## What you should do:
Please transcribe exactly, and only, the lines of the data below between the line holding "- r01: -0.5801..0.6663" and the line holding "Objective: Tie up", inclusive.

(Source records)
++++++++++++++++++++
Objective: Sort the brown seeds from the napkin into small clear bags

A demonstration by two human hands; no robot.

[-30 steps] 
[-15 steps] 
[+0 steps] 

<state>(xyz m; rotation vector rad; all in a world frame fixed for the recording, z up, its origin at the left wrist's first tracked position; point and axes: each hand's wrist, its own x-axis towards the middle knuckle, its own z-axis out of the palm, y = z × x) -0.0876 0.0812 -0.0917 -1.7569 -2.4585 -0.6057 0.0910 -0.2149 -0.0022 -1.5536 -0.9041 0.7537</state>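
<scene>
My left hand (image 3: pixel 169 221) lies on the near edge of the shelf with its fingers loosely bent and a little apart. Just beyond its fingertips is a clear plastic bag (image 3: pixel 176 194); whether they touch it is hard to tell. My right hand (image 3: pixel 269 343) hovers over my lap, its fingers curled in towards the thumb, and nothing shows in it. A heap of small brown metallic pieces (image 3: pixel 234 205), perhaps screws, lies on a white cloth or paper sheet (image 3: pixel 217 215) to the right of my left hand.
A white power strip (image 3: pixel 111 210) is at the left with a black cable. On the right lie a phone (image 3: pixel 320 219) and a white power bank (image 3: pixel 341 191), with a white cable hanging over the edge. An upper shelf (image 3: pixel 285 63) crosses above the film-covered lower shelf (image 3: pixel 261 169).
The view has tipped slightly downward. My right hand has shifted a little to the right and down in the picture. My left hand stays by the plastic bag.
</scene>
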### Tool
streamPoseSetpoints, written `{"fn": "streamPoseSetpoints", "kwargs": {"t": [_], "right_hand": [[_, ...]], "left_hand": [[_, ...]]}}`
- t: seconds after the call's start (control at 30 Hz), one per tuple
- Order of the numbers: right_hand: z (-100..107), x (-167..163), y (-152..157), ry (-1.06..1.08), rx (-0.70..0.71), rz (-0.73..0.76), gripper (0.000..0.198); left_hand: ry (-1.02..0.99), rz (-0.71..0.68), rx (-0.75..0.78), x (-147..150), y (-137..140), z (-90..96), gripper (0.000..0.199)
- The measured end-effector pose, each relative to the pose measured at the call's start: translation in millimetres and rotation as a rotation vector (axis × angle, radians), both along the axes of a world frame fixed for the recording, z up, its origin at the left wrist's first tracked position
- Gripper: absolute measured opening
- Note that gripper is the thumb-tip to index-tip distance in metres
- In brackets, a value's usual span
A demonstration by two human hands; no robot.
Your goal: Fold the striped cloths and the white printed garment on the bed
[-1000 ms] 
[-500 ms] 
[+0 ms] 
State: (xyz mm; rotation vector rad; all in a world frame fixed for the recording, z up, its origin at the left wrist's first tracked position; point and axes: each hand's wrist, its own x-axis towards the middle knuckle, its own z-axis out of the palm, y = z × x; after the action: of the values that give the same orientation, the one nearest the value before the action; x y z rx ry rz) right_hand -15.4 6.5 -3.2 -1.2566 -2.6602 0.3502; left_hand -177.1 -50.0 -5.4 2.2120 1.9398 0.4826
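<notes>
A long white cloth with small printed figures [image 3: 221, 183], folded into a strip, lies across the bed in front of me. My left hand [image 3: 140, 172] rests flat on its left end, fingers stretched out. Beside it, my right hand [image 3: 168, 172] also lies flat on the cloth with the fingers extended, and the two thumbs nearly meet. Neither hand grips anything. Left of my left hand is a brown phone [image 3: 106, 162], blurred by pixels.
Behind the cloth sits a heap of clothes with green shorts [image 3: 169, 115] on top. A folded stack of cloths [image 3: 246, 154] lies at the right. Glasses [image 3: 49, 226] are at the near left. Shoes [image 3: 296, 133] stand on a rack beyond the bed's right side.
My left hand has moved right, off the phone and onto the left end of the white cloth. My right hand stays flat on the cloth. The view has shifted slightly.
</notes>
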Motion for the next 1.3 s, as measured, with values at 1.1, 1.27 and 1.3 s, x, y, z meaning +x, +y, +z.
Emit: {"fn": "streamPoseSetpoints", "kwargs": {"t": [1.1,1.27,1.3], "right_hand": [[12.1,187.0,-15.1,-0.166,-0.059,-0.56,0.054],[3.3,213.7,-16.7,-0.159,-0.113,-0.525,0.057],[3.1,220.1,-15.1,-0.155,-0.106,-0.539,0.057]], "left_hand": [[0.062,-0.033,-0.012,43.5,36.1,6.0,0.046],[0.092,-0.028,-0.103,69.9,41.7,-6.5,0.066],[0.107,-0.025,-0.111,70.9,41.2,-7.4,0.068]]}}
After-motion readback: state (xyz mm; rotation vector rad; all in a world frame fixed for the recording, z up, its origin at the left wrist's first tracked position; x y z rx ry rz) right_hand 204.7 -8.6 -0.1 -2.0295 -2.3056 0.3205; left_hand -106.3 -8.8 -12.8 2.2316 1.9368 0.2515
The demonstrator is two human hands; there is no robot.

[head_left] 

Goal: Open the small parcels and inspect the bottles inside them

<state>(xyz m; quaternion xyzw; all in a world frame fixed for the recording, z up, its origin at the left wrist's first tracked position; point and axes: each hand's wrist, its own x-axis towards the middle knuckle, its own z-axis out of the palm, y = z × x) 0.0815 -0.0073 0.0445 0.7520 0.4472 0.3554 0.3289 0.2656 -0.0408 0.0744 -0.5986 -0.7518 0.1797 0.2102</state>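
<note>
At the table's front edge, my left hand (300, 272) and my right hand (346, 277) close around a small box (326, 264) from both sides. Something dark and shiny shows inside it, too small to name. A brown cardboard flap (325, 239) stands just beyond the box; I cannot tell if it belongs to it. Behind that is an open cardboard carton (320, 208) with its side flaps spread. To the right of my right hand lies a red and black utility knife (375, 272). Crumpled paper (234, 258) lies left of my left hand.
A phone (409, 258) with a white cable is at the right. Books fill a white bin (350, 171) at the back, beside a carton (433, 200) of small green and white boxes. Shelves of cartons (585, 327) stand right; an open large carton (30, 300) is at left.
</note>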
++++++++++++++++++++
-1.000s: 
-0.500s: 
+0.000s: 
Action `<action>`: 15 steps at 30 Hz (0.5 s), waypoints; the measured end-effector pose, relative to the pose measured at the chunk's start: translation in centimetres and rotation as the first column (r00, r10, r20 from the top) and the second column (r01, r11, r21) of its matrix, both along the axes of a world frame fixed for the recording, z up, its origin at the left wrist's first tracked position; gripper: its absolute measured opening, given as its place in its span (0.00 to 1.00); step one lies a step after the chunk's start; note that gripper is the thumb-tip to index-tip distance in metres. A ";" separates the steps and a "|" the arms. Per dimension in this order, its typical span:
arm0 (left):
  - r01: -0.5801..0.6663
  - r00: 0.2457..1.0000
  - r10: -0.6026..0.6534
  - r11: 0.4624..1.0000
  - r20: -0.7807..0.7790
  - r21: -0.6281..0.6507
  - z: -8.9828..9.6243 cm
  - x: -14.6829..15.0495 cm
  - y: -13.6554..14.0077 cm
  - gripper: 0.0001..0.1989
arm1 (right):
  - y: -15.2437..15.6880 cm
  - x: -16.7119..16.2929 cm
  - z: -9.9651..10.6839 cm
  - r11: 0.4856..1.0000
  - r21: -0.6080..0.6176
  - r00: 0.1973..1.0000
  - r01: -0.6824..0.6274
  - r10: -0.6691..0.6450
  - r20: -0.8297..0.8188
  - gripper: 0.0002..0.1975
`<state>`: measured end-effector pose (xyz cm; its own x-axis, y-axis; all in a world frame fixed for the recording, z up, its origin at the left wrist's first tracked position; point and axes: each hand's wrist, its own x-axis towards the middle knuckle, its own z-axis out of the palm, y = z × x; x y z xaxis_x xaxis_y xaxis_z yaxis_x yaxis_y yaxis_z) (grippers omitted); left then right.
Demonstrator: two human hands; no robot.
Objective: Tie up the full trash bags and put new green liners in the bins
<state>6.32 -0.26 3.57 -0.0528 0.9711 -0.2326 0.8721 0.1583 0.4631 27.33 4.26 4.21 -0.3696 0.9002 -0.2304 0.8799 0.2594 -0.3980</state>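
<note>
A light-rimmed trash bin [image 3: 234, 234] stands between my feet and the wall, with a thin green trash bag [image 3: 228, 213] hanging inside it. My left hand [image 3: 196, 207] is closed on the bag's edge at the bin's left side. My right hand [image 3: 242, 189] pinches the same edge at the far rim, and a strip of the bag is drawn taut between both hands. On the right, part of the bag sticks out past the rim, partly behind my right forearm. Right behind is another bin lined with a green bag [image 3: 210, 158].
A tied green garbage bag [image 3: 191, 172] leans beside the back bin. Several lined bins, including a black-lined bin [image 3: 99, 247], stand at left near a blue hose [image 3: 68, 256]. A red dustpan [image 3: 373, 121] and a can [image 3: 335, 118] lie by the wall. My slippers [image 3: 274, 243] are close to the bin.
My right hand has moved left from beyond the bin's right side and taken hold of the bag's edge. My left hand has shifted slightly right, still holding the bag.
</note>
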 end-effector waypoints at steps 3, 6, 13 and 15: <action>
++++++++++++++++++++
## Reply:
  - r01: -0.5801..0.6663
  - r00: 0.2457..1.0000
  - r10: -0.6026..0.6534
  - r11: 0.4624..1.0000
  - r20: -0.7807..0.7790
  - r21: -0.6281..0.6507
  - z: -8.9828..9.6243 cm
  - x: -14.6829..15.0495 cm
  - y: -13.6554..14.0077 cm
  - gripper: 0.0001..0.1989
arm1 (right):
  - y: -15.2437..15.6880 cm
  - x: -16.7119..16.2929 cm
  - z: -9.9651..10.6839 cm
  - r11: 0.4856..1.0000
  - r21: -0.6080..0.6176
  - r00: 0.1973..1.0000
  - r01: -0.6824..0.6274
  - r10: -0.6691..0.6450
  - r20: -0.8297..0.8188
  - gripper: 0.0002..0.1975
`<state>`: measured end-effector pose (xyz cm; its own x-axis, y-axis; all in a world frame fixed for the recording, z up, its origin at the left wrist's first tracked position; point and axes: each hand's wrist, its own x-axis towards the middle knuckle, its own z-axis out of the palm, y = z × x; x y z xaxis_x xaxis_y xaxis_z yaxis_x yaxis_y yaxis_z) (grippers omitted); left then right.
Demonstrator: two human hands; no robot.
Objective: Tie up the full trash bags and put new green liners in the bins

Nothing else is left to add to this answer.